Aclidinium bromide/formoterol

Combination of
- Aclidinium bromide: Long-acting muscarinic antagonist
- Formoterol: Long-acting β_{2} agonist

Clinical data
- Trade names: Brimica Genuair, Duaklir Genuair, Duaklir Pressair
- AHFS/Drugs.com: Professional Drug Facts
- License data: US DailyMed: Duaklir;
- Pregnancy category: AU: B3;
- Routes of administration: Inhalation
- ATC code: R03AL05 (WHO) ;

Legal status
- Legal status: AU: S4 (Prescription only); UK: POM (Prescription only); US: ℞-only; EU: Rx-only; In general: ℞ (Prescription only);

Identifiers
- CAS Number: 2446159-07-3;
- KEGG: D11857;

= Aclidinium bromide/formoterol =

Drug combination used to manage Chronic Obstructive Pulmonary Disease (COPD)
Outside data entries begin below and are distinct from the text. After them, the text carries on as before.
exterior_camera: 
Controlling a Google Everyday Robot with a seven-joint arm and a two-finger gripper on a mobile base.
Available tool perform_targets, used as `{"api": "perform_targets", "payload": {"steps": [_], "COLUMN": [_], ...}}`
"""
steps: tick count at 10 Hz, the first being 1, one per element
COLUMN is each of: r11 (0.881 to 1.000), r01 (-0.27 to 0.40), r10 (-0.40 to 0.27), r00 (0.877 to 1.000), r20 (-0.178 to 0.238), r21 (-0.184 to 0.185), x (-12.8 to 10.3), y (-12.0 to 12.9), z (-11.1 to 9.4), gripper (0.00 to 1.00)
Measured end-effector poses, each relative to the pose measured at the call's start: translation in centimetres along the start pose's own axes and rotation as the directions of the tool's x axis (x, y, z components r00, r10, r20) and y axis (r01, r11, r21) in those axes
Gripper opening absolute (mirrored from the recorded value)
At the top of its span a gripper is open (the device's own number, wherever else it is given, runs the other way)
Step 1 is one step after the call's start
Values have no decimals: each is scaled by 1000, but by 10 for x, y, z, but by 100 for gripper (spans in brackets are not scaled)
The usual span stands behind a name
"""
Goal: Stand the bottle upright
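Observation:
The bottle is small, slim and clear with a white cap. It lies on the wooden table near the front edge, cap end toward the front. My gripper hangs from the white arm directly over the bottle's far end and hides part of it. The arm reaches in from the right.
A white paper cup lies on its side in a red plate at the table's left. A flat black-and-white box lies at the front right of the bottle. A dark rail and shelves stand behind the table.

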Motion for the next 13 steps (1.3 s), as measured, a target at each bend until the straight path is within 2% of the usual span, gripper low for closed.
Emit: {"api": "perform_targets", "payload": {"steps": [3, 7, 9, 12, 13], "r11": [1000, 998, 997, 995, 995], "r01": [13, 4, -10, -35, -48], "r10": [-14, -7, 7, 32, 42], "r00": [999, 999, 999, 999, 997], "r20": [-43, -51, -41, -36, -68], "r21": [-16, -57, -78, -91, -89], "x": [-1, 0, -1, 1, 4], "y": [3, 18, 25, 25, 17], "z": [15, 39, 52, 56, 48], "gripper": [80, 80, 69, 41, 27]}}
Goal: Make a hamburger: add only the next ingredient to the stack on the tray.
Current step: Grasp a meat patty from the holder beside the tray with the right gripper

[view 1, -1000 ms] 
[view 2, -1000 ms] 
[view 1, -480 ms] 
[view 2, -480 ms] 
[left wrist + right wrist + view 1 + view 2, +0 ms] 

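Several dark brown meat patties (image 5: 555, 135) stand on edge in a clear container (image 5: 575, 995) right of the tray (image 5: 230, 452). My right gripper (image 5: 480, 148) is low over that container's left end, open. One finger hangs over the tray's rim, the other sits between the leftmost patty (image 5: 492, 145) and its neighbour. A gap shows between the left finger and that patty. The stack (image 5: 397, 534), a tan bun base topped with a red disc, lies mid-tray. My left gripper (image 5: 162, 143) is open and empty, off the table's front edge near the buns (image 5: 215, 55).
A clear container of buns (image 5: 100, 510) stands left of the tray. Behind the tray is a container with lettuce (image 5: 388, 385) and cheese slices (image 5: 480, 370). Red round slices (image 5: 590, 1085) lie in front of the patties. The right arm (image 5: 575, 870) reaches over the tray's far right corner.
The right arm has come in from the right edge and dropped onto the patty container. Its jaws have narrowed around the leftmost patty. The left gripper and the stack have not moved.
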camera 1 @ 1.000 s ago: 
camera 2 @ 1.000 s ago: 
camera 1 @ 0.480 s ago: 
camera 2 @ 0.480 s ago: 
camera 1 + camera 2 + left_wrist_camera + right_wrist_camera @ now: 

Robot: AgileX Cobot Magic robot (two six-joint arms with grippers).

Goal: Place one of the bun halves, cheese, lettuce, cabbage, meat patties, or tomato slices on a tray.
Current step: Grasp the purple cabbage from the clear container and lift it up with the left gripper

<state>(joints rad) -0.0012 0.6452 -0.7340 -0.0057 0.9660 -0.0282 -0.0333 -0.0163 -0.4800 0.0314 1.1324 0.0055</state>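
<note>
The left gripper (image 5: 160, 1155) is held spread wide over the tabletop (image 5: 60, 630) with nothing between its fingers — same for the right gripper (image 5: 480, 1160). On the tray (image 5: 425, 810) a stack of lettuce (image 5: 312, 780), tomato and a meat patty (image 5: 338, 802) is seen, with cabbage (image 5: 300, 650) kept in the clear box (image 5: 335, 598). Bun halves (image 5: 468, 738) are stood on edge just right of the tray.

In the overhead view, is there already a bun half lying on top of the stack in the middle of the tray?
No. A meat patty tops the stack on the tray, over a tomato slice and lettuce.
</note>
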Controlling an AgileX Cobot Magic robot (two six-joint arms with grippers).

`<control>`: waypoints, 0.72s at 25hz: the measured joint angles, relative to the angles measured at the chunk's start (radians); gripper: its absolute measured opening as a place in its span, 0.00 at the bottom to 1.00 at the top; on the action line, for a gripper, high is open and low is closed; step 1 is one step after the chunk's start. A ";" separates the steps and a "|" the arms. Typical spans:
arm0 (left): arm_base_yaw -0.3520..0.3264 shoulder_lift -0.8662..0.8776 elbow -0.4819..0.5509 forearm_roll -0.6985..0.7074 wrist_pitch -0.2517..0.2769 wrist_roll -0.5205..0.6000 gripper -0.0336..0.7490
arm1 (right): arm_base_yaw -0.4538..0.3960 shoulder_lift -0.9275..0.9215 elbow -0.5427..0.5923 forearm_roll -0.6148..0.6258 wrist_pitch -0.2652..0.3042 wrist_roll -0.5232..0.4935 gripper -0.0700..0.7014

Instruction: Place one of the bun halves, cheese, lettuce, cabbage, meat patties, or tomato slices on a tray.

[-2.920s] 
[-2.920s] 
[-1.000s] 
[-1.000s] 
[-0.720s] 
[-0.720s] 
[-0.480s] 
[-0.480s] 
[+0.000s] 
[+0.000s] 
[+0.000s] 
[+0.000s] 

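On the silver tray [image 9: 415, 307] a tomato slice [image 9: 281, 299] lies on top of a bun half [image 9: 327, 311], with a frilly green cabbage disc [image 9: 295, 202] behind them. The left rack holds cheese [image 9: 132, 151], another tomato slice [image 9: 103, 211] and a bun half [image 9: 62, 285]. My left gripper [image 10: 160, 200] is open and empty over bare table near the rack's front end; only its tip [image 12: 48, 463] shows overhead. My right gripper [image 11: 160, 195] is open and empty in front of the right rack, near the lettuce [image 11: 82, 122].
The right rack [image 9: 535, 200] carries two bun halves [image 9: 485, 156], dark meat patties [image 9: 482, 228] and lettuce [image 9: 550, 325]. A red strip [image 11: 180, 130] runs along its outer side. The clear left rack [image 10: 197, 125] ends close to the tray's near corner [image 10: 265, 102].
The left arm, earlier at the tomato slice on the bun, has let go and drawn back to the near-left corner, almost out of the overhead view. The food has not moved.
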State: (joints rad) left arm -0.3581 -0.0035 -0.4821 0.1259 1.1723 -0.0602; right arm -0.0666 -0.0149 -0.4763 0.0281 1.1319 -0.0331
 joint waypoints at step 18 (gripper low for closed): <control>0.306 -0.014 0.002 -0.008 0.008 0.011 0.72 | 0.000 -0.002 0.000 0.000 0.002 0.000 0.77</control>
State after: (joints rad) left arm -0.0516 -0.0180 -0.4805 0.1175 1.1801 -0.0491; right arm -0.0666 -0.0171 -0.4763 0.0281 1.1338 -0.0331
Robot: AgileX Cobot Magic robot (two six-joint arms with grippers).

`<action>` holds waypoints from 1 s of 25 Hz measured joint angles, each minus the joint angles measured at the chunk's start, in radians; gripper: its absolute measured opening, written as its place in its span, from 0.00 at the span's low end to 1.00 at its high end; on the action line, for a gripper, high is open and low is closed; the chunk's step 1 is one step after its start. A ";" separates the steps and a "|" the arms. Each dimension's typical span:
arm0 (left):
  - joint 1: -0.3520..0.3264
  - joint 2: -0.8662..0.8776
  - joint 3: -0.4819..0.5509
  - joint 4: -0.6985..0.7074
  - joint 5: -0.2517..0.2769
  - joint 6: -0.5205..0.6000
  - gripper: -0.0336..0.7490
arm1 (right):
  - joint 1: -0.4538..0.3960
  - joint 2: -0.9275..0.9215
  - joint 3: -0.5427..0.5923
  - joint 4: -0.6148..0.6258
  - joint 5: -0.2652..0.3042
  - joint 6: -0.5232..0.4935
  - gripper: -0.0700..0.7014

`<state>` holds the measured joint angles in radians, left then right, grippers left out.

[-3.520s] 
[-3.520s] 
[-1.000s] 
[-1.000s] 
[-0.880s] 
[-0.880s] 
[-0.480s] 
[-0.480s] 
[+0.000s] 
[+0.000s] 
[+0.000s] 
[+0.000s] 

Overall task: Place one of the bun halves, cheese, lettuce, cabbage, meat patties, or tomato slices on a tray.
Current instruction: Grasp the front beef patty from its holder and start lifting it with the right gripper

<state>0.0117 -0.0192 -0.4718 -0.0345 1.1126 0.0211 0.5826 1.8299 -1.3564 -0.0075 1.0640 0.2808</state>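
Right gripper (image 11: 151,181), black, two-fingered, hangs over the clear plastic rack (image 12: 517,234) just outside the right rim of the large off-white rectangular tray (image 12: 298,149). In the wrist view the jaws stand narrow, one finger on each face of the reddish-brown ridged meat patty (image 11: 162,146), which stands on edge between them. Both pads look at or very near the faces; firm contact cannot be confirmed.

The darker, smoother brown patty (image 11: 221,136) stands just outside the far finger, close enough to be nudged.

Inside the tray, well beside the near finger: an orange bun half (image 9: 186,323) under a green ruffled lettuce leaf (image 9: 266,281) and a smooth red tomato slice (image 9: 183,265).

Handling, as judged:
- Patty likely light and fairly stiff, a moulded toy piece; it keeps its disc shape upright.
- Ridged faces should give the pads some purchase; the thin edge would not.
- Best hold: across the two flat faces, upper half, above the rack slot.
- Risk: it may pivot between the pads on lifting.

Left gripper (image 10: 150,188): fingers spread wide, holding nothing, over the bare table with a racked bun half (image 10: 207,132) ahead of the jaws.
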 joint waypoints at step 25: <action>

Aclidinium bromide/formoterol, sold under the brand names Duaklir and Brimica, is a fixed-dose combination medication for inhalation, used in the management of chronic obstructive pulmonary disease (COPD). It consists of aclidinium bromide, a long-acting muscarinic antagonist, and formoterol, a long-acting β_{2} agonist.